This morning I listened to our president present a program to implement extensive government financial and economic regulations. This to address the effects of the economic tsunami in which we find our country. Unfortunately, he was disingenuous in his oratorically impressive presentation because he along with many in his administration are not addressing that which caused what his mis-guided actions are attempting to correct.
The cause of our economic tsunami is the same as that which caused the 1929 Stock Market Crash and Great Depression and subsequently every recession, stock market bubble, housing bubble, etc. It is what caused President Nixon to take the country off the Gold Standard in 1971 and the subsequent hyper-inflationary period. The cause which our government has never really addressed and which continues to disingenuously ignore, is the Federal Reserve Board’s mismanagement of the money supply.

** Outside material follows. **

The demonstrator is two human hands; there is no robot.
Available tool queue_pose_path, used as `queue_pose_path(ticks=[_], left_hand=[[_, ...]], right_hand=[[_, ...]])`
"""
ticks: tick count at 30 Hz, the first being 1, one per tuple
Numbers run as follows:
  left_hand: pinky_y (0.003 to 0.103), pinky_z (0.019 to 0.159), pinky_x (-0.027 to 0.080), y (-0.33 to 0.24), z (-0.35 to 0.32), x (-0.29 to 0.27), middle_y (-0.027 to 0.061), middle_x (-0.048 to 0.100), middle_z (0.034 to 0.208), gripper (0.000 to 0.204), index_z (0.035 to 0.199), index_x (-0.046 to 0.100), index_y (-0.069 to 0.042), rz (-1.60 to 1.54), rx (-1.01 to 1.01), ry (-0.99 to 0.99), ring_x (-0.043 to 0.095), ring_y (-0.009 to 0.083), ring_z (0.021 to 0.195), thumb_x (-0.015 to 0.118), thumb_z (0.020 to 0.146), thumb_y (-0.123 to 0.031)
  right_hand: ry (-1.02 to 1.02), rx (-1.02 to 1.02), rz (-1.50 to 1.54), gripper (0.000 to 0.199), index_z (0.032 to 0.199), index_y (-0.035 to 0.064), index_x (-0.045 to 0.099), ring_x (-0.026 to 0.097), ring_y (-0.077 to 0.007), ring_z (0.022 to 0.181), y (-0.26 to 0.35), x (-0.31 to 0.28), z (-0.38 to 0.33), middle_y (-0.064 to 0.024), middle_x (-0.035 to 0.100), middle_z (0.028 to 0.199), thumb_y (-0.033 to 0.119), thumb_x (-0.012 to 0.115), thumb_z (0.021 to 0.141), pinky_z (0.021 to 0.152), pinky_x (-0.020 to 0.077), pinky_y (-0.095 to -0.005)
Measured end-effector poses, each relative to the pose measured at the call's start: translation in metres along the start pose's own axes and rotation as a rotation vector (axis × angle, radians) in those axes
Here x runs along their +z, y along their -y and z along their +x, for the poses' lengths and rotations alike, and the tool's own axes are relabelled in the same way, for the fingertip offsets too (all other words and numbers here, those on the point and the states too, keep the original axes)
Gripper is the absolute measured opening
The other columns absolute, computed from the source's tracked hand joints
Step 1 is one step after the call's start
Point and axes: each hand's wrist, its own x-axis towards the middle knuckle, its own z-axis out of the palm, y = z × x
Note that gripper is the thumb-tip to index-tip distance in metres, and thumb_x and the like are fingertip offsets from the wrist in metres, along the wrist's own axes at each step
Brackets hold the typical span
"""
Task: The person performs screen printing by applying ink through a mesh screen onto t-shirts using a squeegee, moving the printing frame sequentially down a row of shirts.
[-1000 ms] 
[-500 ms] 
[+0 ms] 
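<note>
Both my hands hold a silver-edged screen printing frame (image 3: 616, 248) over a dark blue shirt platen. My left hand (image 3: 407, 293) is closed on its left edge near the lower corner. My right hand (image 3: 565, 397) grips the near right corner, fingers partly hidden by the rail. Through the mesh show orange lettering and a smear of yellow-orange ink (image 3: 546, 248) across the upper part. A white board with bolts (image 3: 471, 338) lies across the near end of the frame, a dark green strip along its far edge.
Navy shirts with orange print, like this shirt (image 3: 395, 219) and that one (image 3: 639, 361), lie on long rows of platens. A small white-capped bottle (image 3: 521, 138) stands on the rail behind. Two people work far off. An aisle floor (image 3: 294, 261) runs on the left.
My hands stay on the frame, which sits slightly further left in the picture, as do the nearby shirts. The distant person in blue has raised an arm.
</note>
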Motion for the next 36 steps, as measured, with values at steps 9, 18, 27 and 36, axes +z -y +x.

Economics, by definition, the study of production, distribution and consumption of goods and services, must by its nature also involve the study of money. As the substitution for barter, money provides the means for all that the study of economics involves to occur. In fact, where barter is not used, it is the basic required ingredient (catalyst, if you will) for all else that occurs. Milton Friedman, best known for his monetary theory, sent to me in correspondence I had with him in the 1990s graphs providing empirical evidence that there was an approximate two-year delay between a change in the money supply and its attendant affect on the economy. He also has stated:
“I have long believed that the best thing you could do would be to abolish the Federal Reserve and replace it with a computer. We are not going to do that and therefore I am afraid we will continue to have to look forward to a situation in which you do have attempted micro-management on the basis of absolutely imperfect indicators, whether monetary aggregates, the interest rate spread, or whatever. … “in essence, a computer could determine the economy’s monetary base and consistently increase it by, say 3 percent annually, week after week, month after month, hopefully year after year. … Money is too important to be left to central bankers. … We do not need a central bank to have money. We had money before we had a central bank. … Banks could issue their own currencies exchangeable for something of value – perhaps gold.”
As long as the government attempts to address the effect rather than the cause by making our government larger and more intrusive on our liberties, our country will continue to experience extreme peaks and valleys in our economy and a burgeoning government bureaucracy that will become more and more intrusive in our lives. I feel sorry for what this will do to our children and grandchildren.